* _ABOUT THIS EXERCISE_:
Produce a word-for-word copy of the listing below without its pictures.

* _STORED DATA_:
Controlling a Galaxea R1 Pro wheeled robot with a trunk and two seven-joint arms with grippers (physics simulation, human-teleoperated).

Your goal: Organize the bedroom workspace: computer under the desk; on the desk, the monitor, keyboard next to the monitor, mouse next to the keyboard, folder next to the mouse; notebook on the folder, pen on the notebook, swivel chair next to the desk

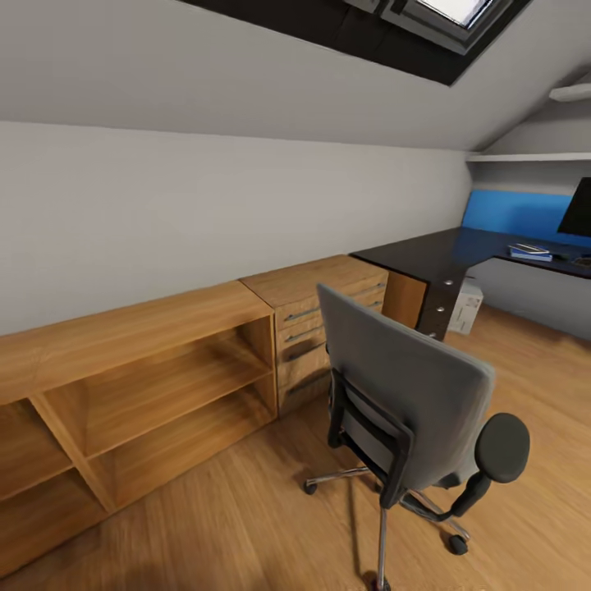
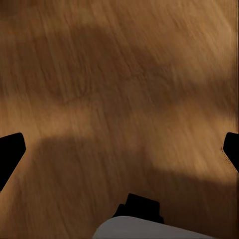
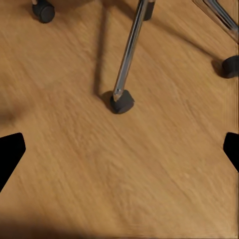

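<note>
The swivel chair stands close in front of me on the wooden floor, grey back toward me, away from the desk. The black desk runs along the far right corner. The monitor stands on it, cut off by the picture's edge. A blue folder lies on the desk with a darker flat notebook on top. The white computer sits under the desk. Keyboard, mouse and pen are too small to make out. My left gripper and right gripper hang open above the floor, the right one near the chair's chrome base.
A long low wooden shelf unit and a wooden drawer cabinet line the left wall under the sloped ceiling. A blue wall panel sits behind the desk. Open wooden floor lies between the chair and the desk.
</note>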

* _ANSWER BOX_:
Controlling a Galaxea R1 Pro wheeled robot with a trunk and two seven-joint arms with grippers (physics simulation, human-teleoperated).

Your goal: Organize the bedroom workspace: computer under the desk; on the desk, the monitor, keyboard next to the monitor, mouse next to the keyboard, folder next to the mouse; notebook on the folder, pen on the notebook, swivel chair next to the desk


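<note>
The swivel chair stands close in front of me on the wooden floor, grey back toward me, away from the desk. The black desk runs along the far right corner. The monitor stands on it, cut off by the picture's edge. A blue folder lies on the desk with a darker flat notebook on top. The white computer sits under the desk. Keyboard, mouse and pen are too small to make out. My left gripper and right gripper hang open above the floor, the right one near the chair's chrome base.
A long low wooden shelf unit and a wooden drawer cabinet line the left wall under the sloped ceiling. A blue wall panel sits behind the desk. Open wooden floor lies between the chair and the desk.
</note>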

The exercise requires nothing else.